Il sartù di riso al forno è un timballo decisamente appetitoso, uno scrigno di riso in salsa di pomodoro che racchiude un cuore ricco di ingredienti. Vediamo insieme quali sono le possibili varianti di questa pietanza per andare incontro alle esigenze di tutti.

Al posto dei fegatini potete usare della salsiccia sbriciolata oppure dei cubetti di pancetta, entrambi da rosolare in padella. Il fior di latte può essere sostituito con provola o scamorza, mentre se desiderate una consistenza più cremosa vi suggeriamo di provare il timballo di riso con la ricotta.

Il nostro sartù di riso può essere preparato anche con un condimento a base di verdure: vi basterà, infatti, preparare una spadellata di pisellini, funghi, melanzane, zucchine e peperoni. Queste, tagliate a dadini e saltate in padella insieme a un soffritto di cipolla, verranno poi unite al sugo preparato con passata di pomodoro e basilico. Il tutto insaporito dall’olio extravergine d’oliva. Procedete, quindi, nello stesso modo indicato nella ricetta cospargendo il fondo di una teglia di pangrattato e sistemandovi il riso ben condito. In aggiunta alla Mozzarella Cucina Santa Lucia, potete utilizzare della provola.

Per un sartù di riso bianco, eliminate il sugo e utilizzate come condimento solo le verdure saltate e sfumate con del vino bianco per insaporirle. Fate tostare il riso in una pentola con della cipolla tritata e una noce di burro e portatelo a cottura aggiungendo man mano un mestolo di brodo. Una volta cotto, mescolate il composto con la besciamella e utilizzatelo per foderare i bordi del tegame, proseguendo poi secondo le nostre indicazioni.

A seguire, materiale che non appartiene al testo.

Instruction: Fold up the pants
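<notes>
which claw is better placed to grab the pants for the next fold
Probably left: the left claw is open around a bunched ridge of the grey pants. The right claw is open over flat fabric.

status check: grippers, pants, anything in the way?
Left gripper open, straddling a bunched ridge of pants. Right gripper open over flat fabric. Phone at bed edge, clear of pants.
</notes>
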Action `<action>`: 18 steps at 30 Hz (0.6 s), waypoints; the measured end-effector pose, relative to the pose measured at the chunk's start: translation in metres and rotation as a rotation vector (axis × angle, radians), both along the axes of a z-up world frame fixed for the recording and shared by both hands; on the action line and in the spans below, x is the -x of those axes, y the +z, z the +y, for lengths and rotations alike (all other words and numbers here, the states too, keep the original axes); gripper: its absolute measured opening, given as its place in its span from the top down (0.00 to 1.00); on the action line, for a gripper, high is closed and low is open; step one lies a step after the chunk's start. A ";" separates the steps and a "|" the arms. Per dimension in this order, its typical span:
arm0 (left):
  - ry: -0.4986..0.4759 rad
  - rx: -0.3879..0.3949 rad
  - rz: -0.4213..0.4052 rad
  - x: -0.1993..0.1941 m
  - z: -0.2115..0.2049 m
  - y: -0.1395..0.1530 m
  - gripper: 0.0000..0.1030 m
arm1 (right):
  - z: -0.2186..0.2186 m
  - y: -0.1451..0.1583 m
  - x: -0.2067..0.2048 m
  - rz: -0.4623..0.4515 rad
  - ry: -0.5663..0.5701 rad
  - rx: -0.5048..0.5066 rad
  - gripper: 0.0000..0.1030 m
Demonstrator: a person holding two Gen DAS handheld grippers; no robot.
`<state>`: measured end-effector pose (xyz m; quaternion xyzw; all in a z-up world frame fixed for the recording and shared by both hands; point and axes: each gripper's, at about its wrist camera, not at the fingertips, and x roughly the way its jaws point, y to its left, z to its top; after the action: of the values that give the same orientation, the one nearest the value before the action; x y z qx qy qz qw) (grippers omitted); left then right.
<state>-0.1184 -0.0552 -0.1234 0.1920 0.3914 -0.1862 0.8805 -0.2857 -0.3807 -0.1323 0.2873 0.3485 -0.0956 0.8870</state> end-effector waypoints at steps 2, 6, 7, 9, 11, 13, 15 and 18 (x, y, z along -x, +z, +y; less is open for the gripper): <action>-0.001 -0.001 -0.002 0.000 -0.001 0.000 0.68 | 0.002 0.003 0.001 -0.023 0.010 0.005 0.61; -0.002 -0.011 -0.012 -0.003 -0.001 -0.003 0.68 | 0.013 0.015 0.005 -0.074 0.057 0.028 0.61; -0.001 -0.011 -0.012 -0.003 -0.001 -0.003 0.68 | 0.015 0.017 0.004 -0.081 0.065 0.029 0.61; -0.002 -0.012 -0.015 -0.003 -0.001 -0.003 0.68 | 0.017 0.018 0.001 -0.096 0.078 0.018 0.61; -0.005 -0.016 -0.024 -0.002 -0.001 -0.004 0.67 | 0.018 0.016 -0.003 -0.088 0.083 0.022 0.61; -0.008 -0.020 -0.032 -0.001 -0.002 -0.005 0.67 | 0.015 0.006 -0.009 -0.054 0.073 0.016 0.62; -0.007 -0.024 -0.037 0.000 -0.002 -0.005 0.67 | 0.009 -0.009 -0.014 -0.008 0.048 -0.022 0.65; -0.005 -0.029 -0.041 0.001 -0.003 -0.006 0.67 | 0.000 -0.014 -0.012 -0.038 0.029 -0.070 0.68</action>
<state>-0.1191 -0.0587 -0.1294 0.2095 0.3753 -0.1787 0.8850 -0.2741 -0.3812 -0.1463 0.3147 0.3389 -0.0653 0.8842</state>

Ci sono altre due versioni che meritano di essere nominate per rendere speciale il riso al forno. Una è la variante con il pesce, per la quale potrete utilizzare gamberi, polpette di merluzzo, vongole e cozze sgusciate da saltare in padella col pomodoro. L'altra è quella del timballo di riso napoletano in crosta, praticamente uguale alla ricetta tipica ma con un guscio di pasta sfoglia dorato e croccante.

Curiosità

La leggenda vuole che quando il riso venne importato a Napoli dalla Spagna intorno al XIV secolo, non fu un alimento molto apprezzato dal popolo e venne definito "sciacquapanza", vale a dire un cibo di poco valore, povero e non molto gustoso. Quando però, nel 1700, nelle cucine delle famiglie aristocratiche di Napoli iniziarono a lavorare dei cuochi francesi, consapevoli dell'astio provato dai napoletani nei confronti del riso, decisero di arricchirlo con del ragù, con le melanzane fritte, con i piselli e venne chiamato "sar-tout", poi diventato sartù.